La narración Vivir atemoriza es una especie de novela metafísica detectivesca, un mezcla del suspenso clásico con descripciones tocadas con la tabla de Conrad, de final abierto al estilo de un Henry James de Camaguán, donde el lector se podría cuestionar, cual en La mano junto al muro, si el detective que vacaciona es el autor del crimen. Me recuerda a la obra de Green, El tercer hombre, donde siempre nos cuestionamos: ¿y dónde está el tercer hombre? Aquí cuarenta años atrás en un peñón, no una peña, se cometió un crimen: la china rubia y su preferido entre siete, Rattia ─quizás una rata como diría algún malandrín resentido del grupo de los siete─ desaparecieron misteriosamente en el pueblo oriental San Luis del Peñón que vive del turismo, pero con recuerdos estigmatizantes. Ahora llega Leroy, un detective de “vacaciones”, que en su mundo novelesco mezclado de recuerdos incestuosos, deseos frustrados por su ingreso forzado a un seminario, nos dan la impresión de que se repetirá la historia. Aún quedan cuatro de los del grupo de siete en aquel pueblo, que se presume cometieron el crimen, pero no hay evidencias, sólo suposiciones empañadas por el paso de los años. Sin embargo, otros se marcharon y la trama del cuento a un lector inteligente le haría preguntar, ante la incertidumbre que permanece, si ésos, aquellos dos sugeridos, que no están, sean el detective que reaparece y el narrador semi omnisciente del relato.
En la novela siempre está, cual huella de una verruga operada, la preocupación mística del protagonista, quizás por haber residido en un seminario o quizás ante el intento vano de castración de amor familiar por entregarse al Dios que no vemos pero que debemos adorar, de intervenir o no por el bien del prójimo. Una simple concha de cambur en una escalera es la bujía que produce la chispa de decisión para abandonar el seminario y posteriormente dedicarse a cualquier otra labor, en este caso un ser que usa el instrumento de destrucción, un arma de fuego, un puñal o cualquier otro, para paradójicamente mantener la vida. Un detective ¿con licencia para matar? que quizás se cuestione: Si dejo la concha no intervengo con el Plan Divino, pero si alguien cae y muere posiblemente vaya al infierno, mejor la quito y le doy más tiempo en este planeta… pero ¿y si va al Cielo?... mejor la dejo y le ahorro más sufrimiento terrenal… ¿Pero entonces cuál es la decisión humana, si todo está escrito?... A la mierda el seminario y todos sus integrantes, incluso que se vayan a la mierda los dioses que inventaron toda esta tramoya

La acción transcurre, la mujer bella que inspira pasiones negadas, cual en el pasado eterno, es asesinada misteriosamente, los cuatro restantes dejan dudas, ¿el cura del pueblo está vinculado? Sí, pudiera ser porque asesina pasiones; no, porque sigue su vocación… y el final ¿qué?

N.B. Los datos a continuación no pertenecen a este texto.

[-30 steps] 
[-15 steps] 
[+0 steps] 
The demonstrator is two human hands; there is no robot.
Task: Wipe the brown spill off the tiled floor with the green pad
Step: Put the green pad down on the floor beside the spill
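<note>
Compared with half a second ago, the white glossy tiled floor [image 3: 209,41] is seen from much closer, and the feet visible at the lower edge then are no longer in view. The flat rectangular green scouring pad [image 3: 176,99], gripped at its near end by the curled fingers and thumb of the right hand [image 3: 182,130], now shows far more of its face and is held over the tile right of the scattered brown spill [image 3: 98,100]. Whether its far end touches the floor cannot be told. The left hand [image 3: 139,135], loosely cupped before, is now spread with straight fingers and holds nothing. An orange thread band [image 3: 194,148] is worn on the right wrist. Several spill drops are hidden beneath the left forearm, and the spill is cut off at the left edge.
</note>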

Y como menciona el autor en la obra "cuando se es fiel a algo, bien sea a sí mismo o a la literatura, no importa qué, todo llega por añadidura.


No les adelanto más porque en verdad vale la pena leer esta novela publicada en 1998, que quizá le valió el premio municipal de literatura… y quién conozca a Sael, rematará, sin unos tragos encima y sin halagos políticos, con dos palabras coloquiales que ganan cada vez más adeptos en el mundo literario: El pana.